TASK: Go through the material below, find each line with the word "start", and copy those lines.
++++
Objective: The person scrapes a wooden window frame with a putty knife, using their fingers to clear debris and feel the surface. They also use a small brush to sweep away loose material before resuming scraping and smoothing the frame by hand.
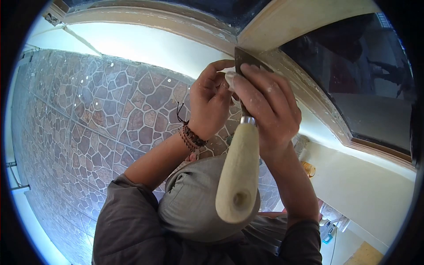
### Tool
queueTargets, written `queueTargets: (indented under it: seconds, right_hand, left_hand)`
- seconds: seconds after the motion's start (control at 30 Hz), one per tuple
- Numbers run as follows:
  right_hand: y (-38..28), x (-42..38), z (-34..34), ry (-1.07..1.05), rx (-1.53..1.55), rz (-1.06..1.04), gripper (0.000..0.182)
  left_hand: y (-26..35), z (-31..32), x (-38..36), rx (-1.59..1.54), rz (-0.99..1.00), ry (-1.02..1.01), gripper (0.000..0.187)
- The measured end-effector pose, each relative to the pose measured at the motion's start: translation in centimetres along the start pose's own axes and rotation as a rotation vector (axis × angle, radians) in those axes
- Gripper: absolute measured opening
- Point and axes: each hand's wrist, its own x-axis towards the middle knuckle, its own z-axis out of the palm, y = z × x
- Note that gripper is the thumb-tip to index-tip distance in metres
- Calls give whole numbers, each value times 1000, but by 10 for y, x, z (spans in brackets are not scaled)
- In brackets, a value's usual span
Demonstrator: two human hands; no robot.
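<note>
A putty knife with a pale wooden handle points back toward me, its dark metal blade up near the corner of the window frame. My right hand has its fingers laid along the blade, gripping it above the handle; the thumb is hidden. Close beside the blade's left side is my left hand, fingers curled in and a braided bracelet on the wrist. A whitish dab shows between the two hands at the fingertips. I cannot make out whether the left fingers pinch it.
Wooden window frames with dark glass meet at a corner ahead. Below runs a white wall. The floor has a stone-pattern covering with white specks. A small amber object and a blue-and-grey item lie at lower right.
</note>
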Motion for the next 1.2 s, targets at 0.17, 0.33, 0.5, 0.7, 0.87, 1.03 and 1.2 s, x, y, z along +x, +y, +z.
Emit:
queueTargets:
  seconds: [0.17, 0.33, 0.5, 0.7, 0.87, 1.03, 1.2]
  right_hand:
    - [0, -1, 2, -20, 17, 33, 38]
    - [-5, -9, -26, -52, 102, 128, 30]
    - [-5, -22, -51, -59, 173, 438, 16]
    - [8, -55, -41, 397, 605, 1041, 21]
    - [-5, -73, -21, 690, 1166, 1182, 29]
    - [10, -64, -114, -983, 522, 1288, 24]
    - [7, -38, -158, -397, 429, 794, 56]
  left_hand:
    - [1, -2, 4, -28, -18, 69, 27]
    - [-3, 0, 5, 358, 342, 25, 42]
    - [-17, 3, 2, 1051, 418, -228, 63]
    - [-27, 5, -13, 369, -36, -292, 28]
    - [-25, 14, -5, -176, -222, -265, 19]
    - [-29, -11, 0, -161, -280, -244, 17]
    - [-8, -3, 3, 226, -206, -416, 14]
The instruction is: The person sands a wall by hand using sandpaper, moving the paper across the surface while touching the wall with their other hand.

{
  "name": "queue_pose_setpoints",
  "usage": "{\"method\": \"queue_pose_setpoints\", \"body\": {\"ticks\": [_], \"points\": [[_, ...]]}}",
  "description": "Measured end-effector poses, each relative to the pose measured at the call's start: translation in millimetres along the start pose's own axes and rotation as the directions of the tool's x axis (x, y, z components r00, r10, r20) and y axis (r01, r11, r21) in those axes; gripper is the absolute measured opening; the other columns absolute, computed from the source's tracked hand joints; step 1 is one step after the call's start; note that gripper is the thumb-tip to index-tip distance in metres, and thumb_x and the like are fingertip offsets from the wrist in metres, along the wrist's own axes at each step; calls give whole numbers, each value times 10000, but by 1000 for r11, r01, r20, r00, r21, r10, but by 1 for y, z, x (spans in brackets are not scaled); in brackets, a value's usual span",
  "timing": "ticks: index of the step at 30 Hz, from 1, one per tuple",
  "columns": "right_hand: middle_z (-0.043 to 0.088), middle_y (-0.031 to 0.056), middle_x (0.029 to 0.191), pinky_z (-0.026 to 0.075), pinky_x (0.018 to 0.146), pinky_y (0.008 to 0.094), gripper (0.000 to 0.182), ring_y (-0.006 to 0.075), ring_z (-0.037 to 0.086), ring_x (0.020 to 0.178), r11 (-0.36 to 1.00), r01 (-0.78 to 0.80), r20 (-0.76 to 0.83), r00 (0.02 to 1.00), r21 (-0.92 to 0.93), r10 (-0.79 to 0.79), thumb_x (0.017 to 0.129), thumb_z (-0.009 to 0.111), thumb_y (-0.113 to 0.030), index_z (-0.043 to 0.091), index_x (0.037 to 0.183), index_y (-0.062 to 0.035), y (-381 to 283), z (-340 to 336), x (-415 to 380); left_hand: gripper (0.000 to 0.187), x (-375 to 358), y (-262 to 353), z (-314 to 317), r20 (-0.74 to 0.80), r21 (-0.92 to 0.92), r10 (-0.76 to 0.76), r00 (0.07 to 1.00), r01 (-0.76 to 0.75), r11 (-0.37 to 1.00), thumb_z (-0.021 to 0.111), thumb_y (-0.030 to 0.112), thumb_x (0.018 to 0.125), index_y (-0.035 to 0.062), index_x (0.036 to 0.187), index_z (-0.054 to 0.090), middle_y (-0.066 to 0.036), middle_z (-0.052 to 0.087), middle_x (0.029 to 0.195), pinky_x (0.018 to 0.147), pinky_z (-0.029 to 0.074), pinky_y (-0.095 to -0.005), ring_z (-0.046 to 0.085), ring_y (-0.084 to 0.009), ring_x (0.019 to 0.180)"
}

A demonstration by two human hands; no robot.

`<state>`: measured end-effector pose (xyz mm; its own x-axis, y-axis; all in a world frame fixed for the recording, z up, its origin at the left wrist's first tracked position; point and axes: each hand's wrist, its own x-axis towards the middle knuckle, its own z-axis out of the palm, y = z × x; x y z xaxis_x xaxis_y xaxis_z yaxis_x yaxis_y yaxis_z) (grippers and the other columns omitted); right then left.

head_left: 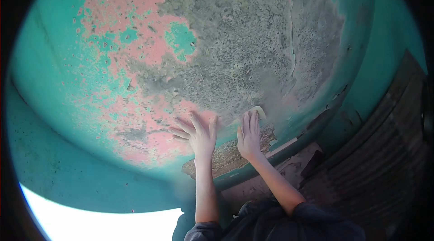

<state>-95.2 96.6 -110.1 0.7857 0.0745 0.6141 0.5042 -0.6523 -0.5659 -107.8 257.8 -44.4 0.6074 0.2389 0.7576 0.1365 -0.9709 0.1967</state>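
My left hand [202, 141] is spread flat against a large curved surface [235, 37], its fingers apart and nothing in them. To its right, my right hand [249, 135] presses a pale piece of sandpaper [259, 112] to the same surface, fingers close together; most of the piece is hidden under them. Both hands look dusty. The surface is worn through green paint to pink and rough grey patches. Between my wrists and just below the hands, a brown, rough broken area [226, 159] shows along the lower edge.
A green rim [58, 159] curves around the lower left, with bright light below it. At right lies dark corrugated sheeting [375, 155]. Chipped, flaking paint [316, 121] runs along the lower right edge, close to my right arm.
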Motion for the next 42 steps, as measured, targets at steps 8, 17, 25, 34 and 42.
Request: {"method": "queue_pose_setpoints", "body": {"ticks": [8,17,25,34,42], "points": [[97,328,1588,114,1187,572,632,504,49,1477,956,-94,-297,938,277,178,1073,331,-335,152,1545,46,5,-78,89,959,-1,2,-3,45,2,-45,998,45,999,505,687,911,127,1589,124,-365,-136,1566,999,-40,-820,-199,-669,1359],[152,342,1570,157,1178,574,608,517,95,1467,979,-2,-308,949,204,66,1063,373,-307,204,1538,33,9,-119,115,956,0,7,-13,109,23,-80,991,78,997,466,685,928,88,1584,110,-369,-142,1564,1017,-27,-807,-180,-668,1364],[161,344,1566,211,1163,580,613,504,149,1463,987,30,-172,983,-159,-58,1028,439,-251,224,1539,12,53,-88,78,861,2,78,-30,22,-244,-104,994,107,964,496,525,984,105,1589,48,-357,-192,1558,1071,-5,-758,-170,-655,1377],[180,273,1593,203,1165,589,768,468,190,1467,985,151,-296,940,-84,-170,890,575,-169,214,1553,-28,74,-146,127,624,66,190,-55,87,-134,234,968,-222,966,517,450,986,293,1554,310,-272,-24,1621,1070,15,-769,-92,-623,1416],[241,272,1574,205,1166,583,806,460,215,1463,970,205,-253,939,-134,-233,819,594,-137,251,1539,-16,90,-222,173,584,85,255,-26,229,-91,261,938,-246,965,411,506,1014,319,1555,297,-260,1,1625,1023,-12,-813,-86,-636,1408]]}}
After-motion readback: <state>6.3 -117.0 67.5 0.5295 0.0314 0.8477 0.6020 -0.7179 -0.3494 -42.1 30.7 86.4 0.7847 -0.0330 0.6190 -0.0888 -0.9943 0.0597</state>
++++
EXERCISE ANSWER:
- seconds: seconds after the motion's start (control at 30 Hz), one per tuple
- The measured end-effector pose, each relative to the pose measured at the motion's start: translation in centimetres along the start pose's own axes and rotation as a rotation vector (axis × angle, radians) in those axes
  "description": "Measured end-effector poses, each relative to the pose measured at the call's start: translation in millimetres along the start pose's own axes and rotation as the directions of the tool's x axis (x, y, z components r00, r10, r20) and y axis (r01, r11, r21) in those axes; gripper is the absolute measured opening; the other columns absolute, computed from the source's tracked hand joints; step 1 is one step after the call's start; note that gripper is the thumb-tip to index-tip distance in metres, and thumb_x and the like are fingertip offsets from the wrist in metres, along the wrist's own axes at each step; calls give whole numbers, each value times 10000, but by 1000 for r11, r01, r20, r00, r21, r10, but by 1 for y, z, x (spans in brackets are not scaled); in brackets, a value's usual span",

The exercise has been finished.